++++ Task data ++++
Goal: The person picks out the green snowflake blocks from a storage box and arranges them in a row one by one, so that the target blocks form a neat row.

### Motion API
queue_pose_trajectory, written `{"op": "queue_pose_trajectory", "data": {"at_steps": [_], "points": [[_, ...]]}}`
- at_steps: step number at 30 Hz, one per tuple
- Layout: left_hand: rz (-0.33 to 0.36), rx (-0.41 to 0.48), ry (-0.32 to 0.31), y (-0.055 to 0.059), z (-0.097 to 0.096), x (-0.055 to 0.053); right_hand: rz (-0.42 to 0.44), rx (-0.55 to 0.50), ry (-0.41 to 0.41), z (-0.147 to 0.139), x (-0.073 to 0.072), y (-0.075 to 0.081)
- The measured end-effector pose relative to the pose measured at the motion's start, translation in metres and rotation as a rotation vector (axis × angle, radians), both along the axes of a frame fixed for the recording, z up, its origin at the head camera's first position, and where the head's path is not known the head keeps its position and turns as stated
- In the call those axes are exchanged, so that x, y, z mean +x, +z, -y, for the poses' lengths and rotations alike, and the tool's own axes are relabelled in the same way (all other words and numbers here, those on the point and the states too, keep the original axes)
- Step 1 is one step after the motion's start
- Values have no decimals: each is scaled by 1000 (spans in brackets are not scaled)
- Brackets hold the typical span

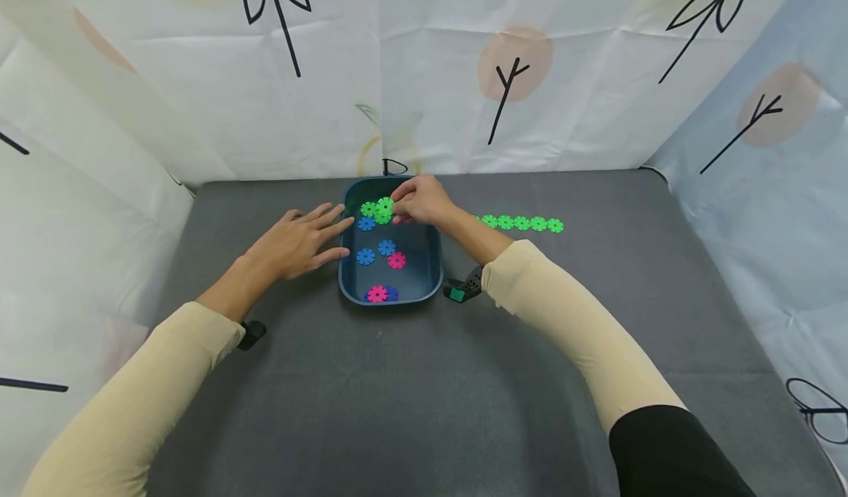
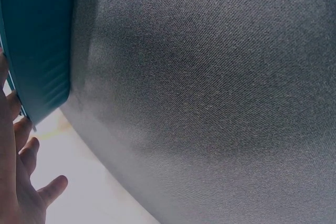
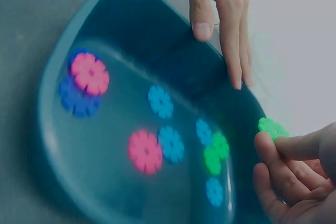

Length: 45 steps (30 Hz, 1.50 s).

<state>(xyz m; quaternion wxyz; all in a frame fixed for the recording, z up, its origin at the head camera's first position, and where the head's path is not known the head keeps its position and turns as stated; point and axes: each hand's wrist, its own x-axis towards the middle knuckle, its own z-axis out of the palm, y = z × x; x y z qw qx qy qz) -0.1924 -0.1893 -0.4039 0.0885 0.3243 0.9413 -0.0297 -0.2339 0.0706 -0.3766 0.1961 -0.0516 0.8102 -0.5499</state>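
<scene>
A deep blue-green plastic tray (image 1: 424, 280) holds several notched flower-shaped discs: green (image 3: 212, 160), blue (image 1: 366, 256), and pink (image 1: 397, 261). My right hand (image 1: 424, 201) is over the tray's far right part, pinching a green notched disc (image 3: 272, 128) between thumb and index finger. Across from it, my left hand (image 1: 298, 243) rests with extended, spread fingers on the tray's left rim. In the left wrist view only part of the left hand (image 2: 23, 171) shows, beside the tray wall (image 2: 42, 51). Near the tray's close end a pink disc (image 1: 377, 294) overlaps dark blue ones.
Right of the tray, a row of several green discs (image 1: 522, 223) lies on the grey cloth-covered table (image 1: 397, 394); my right forearm hides its left end. Patterned white fabric (image 1: 430, 62) hangs behind and at both sides.
</scene>
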Motion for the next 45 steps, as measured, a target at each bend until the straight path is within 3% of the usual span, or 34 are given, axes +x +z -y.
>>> {"op": "queue_pose_trajectory", "data": {"at_steps": [9, 18, 23, 36, 45], "points": [[-9, 33, -5, -3, 1, 3, -85, 61, 25, -56, 9, 2], [0, 24, 1, -5, 2, 3, -141, 148, -21, -124, 14, -2], [5, 25, 4, -5, 2, 3, -160, 227, -105, -164, 10, -10], [-12, 15, 2, -2, 2, 2, -157, 314, -347, -254, 6, -40], [-1, 7, 3, -1, 1, 0, -78, 353, -456, -296, 12, -57]]}}
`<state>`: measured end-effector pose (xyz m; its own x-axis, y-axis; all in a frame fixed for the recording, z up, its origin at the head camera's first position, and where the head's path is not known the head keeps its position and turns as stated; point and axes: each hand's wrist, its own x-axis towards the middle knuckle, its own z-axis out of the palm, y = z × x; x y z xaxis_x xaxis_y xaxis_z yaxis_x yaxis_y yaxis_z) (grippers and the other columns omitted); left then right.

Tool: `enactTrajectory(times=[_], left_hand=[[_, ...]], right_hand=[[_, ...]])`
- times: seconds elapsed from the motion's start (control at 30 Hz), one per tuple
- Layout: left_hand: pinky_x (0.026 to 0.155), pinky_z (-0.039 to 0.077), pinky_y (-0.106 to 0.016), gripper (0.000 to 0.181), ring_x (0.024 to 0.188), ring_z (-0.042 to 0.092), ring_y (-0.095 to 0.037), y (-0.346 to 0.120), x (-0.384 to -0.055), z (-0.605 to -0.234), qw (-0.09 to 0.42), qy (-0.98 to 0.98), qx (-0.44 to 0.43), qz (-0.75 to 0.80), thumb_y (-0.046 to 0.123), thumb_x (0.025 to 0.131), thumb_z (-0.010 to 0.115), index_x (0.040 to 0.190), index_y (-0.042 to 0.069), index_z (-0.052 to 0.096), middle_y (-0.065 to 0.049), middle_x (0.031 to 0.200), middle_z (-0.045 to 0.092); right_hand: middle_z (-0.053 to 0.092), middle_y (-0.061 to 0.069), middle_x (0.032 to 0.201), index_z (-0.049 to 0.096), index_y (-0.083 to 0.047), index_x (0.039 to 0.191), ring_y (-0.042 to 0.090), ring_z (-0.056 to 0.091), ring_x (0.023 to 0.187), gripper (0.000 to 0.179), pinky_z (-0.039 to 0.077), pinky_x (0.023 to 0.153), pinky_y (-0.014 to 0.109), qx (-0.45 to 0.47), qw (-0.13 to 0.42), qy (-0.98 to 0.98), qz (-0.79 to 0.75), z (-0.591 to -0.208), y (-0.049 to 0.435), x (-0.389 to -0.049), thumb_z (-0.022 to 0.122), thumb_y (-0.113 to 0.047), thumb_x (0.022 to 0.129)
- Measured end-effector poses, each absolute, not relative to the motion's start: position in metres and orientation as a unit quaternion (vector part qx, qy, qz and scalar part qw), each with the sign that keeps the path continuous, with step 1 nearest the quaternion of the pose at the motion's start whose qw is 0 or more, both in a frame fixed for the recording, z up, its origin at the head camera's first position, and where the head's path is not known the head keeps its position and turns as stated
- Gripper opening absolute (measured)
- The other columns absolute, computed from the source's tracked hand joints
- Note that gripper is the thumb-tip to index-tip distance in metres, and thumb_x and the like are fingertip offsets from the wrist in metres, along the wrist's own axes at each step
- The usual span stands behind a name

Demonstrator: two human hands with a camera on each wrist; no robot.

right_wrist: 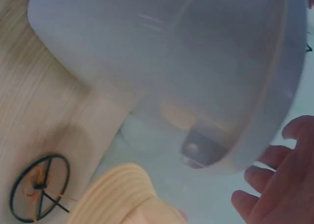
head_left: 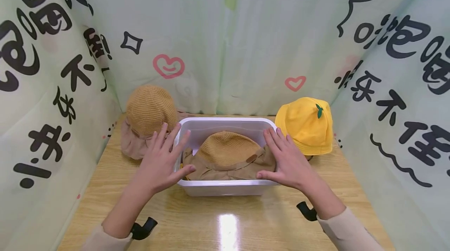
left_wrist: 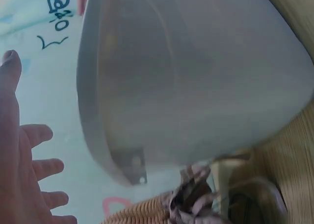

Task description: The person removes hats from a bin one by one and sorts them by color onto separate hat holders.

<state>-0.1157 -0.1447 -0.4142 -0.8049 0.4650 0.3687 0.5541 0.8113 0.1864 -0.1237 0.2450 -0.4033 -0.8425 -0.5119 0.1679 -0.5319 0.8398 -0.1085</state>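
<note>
A white plastic bin point(head_left: 225, 188) stands on the table with a tan woven hat point(head_left: 226, 147) in it, the hat's brown cloth brim point(head_left: 225, 171) spread below the crown. My left hand point(head_left: 159, 165) is over the bin's left rim, fingers spread and straight, thumb pointing inward. Over the right rim, my right hand point(head_left: 290, 163) is spread in the same way. Neither hand holds anything; whether they touch the rim I cannot tell. In the wrist views the bin's outer wall point(left_wrist: 191, 77) fills much of the frame, with fingers beside its edge.
Left of the bin sits another tan knitted hat point(head_left: 151, 110) with a mauve cloth brim. A yellow hat point(head_left: 306, 126) with a green sprout is at the right, near a dark round wire stand point(right_wrist: 39, 187). Printed curtains point(head_left: 225, 48) enclose the wooden table point(head_left: 168, 219).
</note>
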Motion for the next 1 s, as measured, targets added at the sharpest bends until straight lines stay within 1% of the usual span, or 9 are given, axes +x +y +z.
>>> enactTrajectory(times=[0.1,0.23,0.3,0.37,0.5,0.57,0.8,0.9,1.0], left_hand=[[0.115,0.02,-0.067,0.088,0.151,0.012,-0.045,-0.133,-0.119,-0.417,0.16,-0.933,-0.284,-0.152,0.079,0.092,0.029,0.157,0.018,0.035,-0.013,0.164,0.024],[0.117,0.022,-0.062,0.087,0.148,0.021,-0.046,-0.114,-0.126,-0.421,0.17,-0.921,-0.305,-0.172,0.077,0.094,0.023,0.154,0.016,0.041,-0.015,0.159,0.034],[0.117,0.024,-0.06,0.085,0.147,0.025,-0.045,-0.105,-0.13,-0.422,0.169,-0.918,-0.312,-0.178,0.075,0.095,0.024,0.153,0.016,0.042,-0.015,0.157,0.038],[0.116,0.026,-0.06,0.082,0.147,0.025,-0.045,-0.096,-0.134,-0.422,0.161,-0.919,-0.313,-0.176,0.074,0.096,0.028,0.154,0.017,0.04,-0.015,0.156,0.039],[0.116,0.025,-0.063,0.078,0.148,0.022,-0.046,-0.079,-0.145,-0.421,0.133,-0.929,-0.308,-0.158,0.07,0.096,0.042,0.156,0.02,0.037,-0.014,0.159,0.034],[0.116,0.023,-0.062,0.078,0.148,0.021,-0.047,-0.072,-0.153,-0.421,0.117,-0.934,-0.305,-0.144,0.069,0.095,0.045,0.156,0.021,0.036,-0.015,0.16,0.032],[0.118,0.022,-0.06,0.077,0.148,0.02,-0.048,-0.053,-0.174,-0.435,0.044,-0.944,-0.298,-0.137,0.068,0.096,0.042,0.157,0.021,0.035,-0.018,0.162,0.027],[0.117,0.025,-0.06,0.076,0.147,0.023,-0.047,-0.049,-0.182,-0.443,0.017,-0.948,-0.286,-0.136,0.068,0.096,0.043,0.156,0.021,0.036,-0.019,0.16,0.03],[0.114,0.03,-0.059,0.075,0.145,0.029,-0.045,-0.046,-0.186,-0.449,-0.01,-0.953,-0.271,-0.137,0.066,0.096,0.046,0.156,0.02,0.037,-0.02,0.157,0.034]], right_hand=[[0.013,0.026,0.163,0.014,0.0,0.159,0.046,0.012,0.151,0.13,0.015,0.118,0.064,0.239,0.028,-0.968,0.077,-0.415,0.246,-0.125,0.062,-0.083,0.071],[0.004,0.026,0.164,0.011,0.002,0.158,0.044,0.004,0.152,0.136,0.012,0.118,0.063,0.199,-0.005,-0.976,0.086,-0.427,0.247,-0.124,0.063,-0.085,0.068],[0.003,0.026,0.165,0.011,0.004,0.158,0.044,0.003,0.152,0.137,0.012,0.119,0.063,0.186,-0.005,-0.978,0.093,-0.43,0.247,-0.124,0.064,-0.085,0.068],[0.002,0.026,0.165,0.01,0.004,0.158,0.043,0.003,0.152,0.139,0.011,0.119,0.062,0.176,-0.003,-0.98,0.094,-0.432,0.247,-0.123,0.063,-0.086,0.066],[0.002,0.023,0.165,0.009,0.002,0.158,0.04,0.002,0.153,0.14,0.008,0.12,0.06,0.163,-0.003,-0.982,0.092,-0.433,0.248,-0.122,0.062,-0.088,0.066],[0.002,0.022,0.166,0.009,0.002,0.158,0.04,0.002,0.153,0.139,0.008,0.12,0.06,0.162,-0.004,-0.982,0.094,-0.433,0.248,-0.125,0.061,-0.088,0.066],[0.002,0.023,0.166,0.011,0.003,0.158,0.044,0.002,0.152,0.138,0.01,0.12,0.061,0.167,-0.011,-0.98,0.108,-0.434,0.247,-0.126,0.063,-0.087,0.067],[0.002,0.024,0.165,0.011,0.002,0.158,0.044,0.002,0.152,0.136,0.01,0.12,0.061,0.169,-0.009,-0.979,0.113,-0.434,0.247,-0.124,0.063,-0.086,0.068],[0.002,0.024,0.165,0.012,0.001,0.158,0.045,0.002,0.152,0.135,0.011,0.12,0.06,0.169,-0.005,-0.979,0.117,-0.434,0.248,-0.122,0.063,-0.085,0.068]])
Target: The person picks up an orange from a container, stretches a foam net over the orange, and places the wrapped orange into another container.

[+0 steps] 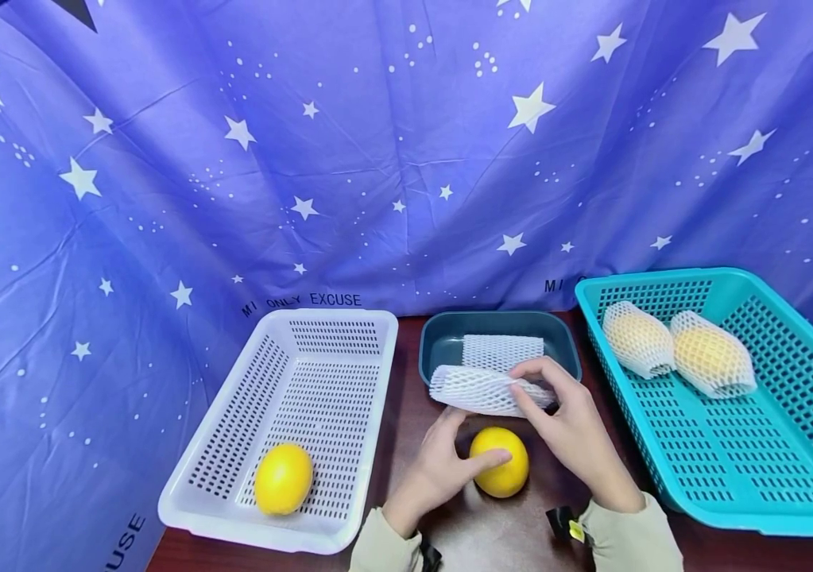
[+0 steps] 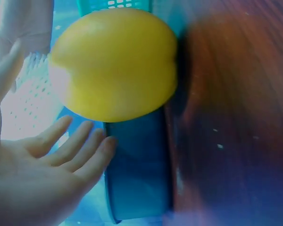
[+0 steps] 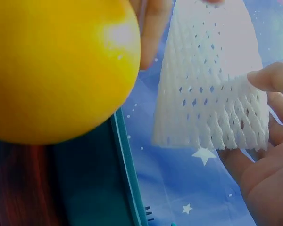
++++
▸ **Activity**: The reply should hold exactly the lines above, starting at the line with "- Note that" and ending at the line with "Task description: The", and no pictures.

▸ **Solution below**:
- Note that gripper is the thumb-tip to index-tip distance in metres, and thumb_x and the like are fingertip offsets from the wrist in metres, along the wrist's own axes at each step
- The usual span stands behind a name

Demonstrator: two human hands with a camera on each wrist; no robot.

right_wrist: 
head_left: 
left_wrist: 

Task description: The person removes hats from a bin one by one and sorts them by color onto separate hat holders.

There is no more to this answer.